TASK BRIEF:
Produce an exact copy of the lines below, starting at the first and ending with the line containing "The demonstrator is".

MATERIAL PROVIDED:
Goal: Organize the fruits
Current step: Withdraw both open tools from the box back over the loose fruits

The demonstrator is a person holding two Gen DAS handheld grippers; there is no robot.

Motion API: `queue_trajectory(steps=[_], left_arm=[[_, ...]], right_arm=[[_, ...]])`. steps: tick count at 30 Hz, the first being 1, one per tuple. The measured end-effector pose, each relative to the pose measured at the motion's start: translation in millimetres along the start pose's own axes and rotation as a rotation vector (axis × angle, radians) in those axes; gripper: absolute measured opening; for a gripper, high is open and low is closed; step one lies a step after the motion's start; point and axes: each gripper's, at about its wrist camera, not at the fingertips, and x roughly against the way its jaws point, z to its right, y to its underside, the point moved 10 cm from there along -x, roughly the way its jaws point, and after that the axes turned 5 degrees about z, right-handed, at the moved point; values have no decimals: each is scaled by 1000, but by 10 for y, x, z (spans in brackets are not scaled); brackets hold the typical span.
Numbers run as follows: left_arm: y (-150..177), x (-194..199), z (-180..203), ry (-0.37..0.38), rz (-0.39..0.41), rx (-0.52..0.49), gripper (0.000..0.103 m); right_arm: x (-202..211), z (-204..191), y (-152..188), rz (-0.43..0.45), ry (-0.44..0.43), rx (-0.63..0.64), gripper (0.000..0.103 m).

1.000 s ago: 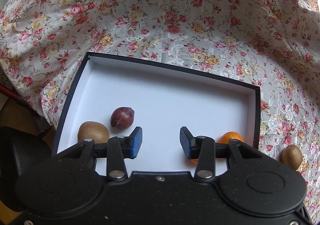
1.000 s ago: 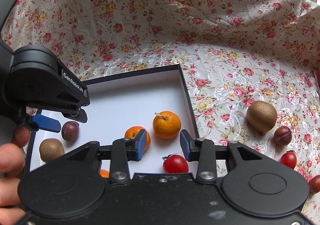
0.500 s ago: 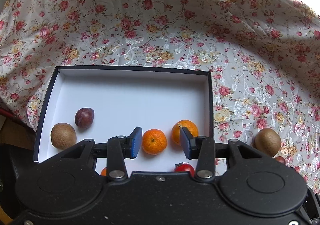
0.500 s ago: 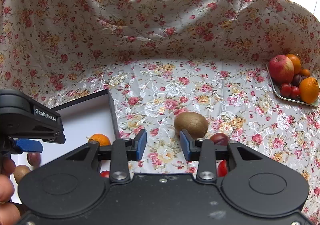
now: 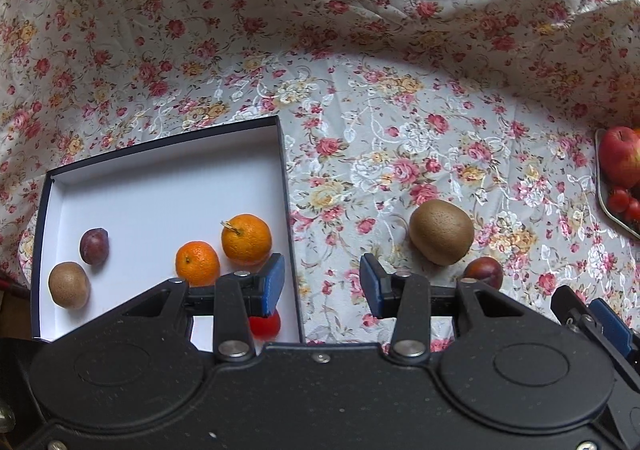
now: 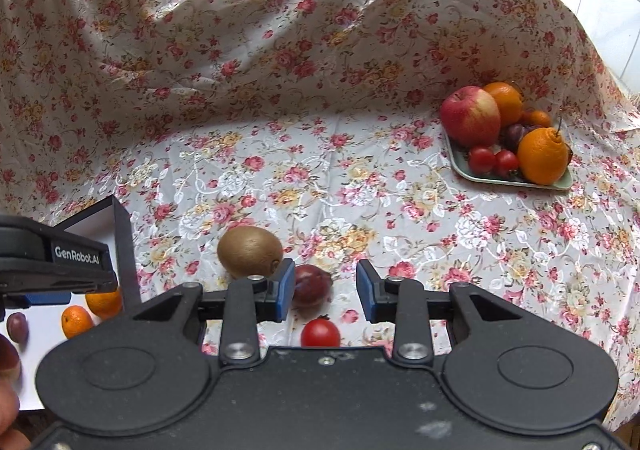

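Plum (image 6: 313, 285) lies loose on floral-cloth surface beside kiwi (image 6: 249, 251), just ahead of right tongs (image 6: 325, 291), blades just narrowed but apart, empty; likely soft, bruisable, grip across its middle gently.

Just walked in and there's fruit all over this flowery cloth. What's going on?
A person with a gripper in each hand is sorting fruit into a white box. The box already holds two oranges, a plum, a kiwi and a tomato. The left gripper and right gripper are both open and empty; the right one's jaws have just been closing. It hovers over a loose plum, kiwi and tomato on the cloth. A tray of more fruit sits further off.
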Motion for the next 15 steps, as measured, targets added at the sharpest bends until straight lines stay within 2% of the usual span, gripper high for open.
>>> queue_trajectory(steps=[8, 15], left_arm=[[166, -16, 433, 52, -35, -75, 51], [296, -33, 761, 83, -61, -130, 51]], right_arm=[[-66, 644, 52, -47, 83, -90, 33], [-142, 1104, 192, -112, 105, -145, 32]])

TASK RESPONSE:
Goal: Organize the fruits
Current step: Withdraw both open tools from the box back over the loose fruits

The demonstrator is a person holding two Gen DAS handheld grippers; there is no robot.

The full output has been given.